## What the task asks:
A single number is the whole answer: the tally of lines in the data below that include the word "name".

## Supplied data:

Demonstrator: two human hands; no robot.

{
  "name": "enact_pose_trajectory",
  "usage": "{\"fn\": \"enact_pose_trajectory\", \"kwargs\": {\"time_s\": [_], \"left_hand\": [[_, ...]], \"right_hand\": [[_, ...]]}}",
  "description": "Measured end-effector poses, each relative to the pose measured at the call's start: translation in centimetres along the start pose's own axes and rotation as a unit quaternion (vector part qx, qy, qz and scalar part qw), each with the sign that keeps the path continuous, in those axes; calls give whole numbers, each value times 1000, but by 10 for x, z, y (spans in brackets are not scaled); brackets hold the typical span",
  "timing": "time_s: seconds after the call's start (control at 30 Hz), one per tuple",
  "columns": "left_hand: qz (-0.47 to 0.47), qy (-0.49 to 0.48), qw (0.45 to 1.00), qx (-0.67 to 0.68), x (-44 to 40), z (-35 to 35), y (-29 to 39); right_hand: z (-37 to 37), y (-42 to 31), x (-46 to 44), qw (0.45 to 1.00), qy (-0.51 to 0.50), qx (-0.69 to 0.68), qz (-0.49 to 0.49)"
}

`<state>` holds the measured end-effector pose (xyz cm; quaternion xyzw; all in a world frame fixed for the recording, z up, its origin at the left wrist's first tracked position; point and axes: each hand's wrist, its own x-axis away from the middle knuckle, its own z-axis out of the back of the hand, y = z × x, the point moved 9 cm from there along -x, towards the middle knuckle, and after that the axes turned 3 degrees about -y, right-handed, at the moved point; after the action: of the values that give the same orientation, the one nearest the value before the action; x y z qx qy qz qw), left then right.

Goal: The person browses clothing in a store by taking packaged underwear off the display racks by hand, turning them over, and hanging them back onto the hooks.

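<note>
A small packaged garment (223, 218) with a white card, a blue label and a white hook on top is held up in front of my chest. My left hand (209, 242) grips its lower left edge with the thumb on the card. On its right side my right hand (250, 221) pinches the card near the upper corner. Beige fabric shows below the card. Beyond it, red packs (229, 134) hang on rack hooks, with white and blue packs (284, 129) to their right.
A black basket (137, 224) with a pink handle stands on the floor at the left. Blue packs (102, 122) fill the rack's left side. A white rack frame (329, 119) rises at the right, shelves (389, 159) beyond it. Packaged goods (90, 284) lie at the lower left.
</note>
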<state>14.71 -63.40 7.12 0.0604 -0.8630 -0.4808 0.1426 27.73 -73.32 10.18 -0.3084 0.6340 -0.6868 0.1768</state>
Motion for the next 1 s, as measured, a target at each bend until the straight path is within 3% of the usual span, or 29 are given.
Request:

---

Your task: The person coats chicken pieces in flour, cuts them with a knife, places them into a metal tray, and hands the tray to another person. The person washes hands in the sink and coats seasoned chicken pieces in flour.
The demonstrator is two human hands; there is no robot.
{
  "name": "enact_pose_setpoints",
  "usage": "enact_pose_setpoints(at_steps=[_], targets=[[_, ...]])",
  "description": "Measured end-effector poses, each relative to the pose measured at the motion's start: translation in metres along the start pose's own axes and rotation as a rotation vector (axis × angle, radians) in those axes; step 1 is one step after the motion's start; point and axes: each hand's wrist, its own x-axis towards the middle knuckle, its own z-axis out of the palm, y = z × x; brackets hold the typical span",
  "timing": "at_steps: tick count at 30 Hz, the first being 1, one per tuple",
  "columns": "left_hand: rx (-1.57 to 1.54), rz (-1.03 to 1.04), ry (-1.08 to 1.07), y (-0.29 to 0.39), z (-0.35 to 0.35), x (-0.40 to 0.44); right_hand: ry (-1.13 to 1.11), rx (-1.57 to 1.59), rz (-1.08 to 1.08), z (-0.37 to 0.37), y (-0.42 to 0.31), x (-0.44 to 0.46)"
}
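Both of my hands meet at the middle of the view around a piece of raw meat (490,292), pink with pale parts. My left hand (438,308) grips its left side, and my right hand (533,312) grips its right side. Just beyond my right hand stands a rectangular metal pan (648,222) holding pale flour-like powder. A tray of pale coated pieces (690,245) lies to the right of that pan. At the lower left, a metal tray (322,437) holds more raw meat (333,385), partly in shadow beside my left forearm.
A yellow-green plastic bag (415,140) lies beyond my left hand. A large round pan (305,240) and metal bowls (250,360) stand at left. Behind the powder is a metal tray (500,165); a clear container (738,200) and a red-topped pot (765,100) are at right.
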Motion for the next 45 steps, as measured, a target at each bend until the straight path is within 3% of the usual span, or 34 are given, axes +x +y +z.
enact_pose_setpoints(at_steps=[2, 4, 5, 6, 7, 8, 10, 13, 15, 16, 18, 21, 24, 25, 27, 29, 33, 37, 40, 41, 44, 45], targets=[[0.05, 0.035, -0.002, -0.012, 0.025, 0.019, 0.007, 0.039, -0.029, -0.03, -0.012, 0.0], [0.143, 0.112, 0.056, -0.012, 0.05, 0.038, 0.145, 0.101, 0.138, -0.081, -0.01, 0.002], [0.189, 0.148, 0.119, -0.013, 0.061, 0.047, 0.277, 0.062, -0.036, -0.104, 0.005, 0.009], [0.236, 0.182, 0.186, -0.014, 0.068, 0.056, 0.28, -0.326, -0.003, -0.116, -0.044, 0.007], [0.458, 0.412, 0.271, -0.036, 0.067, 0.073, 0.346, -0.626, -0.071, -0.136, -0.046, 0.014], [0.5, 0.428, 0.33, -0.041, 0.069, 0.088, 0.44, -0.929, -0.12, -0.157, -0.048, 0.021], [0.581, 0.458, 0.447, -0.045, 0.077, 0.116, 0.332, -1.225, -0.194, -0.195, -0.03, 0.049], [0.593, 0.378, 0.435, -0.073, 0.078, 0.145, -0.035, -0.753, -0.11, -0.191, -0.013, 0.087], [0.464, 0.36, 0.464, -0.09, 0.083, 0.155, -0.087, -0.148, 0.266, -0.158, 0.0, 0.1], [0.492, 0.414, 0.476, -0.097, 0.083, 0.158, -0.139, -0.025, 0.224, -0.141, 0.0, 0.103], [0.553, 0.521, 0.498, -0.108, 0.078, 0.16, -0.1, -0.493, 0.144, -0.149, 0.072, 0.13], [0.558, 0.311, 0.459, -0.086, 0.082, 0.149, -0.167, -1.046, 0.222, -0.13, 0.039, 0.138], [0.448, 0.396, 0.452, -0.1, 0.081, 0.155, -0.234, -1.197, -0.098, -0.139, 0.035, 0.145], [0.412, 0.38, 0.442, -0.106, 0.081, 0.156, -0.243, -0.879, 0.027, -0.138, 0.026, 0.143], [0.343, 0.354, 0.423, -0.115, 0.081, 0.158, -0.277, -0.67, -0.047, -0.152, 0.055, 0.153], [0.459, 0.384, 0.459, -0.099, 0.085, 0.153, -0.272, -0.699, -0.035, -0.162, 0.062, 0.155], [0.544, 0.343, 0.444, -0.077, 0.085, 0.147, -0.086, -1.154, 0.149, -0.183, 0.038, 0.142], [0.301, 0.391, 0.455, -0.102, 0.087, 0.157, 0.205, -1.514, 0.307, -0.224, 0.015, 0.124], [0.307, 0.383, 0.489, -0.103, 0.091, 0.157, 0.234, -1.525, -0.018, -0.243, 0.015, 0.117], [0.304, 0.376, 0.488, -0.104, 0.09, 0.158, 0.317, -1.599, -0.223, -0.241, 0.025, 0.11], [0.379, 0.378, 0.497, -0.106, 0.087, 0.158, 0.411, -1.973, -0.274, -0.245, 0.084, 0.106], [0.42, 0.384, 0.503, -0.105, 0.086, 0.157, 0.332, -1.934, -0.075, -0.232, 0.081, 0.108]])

## Written answer:
2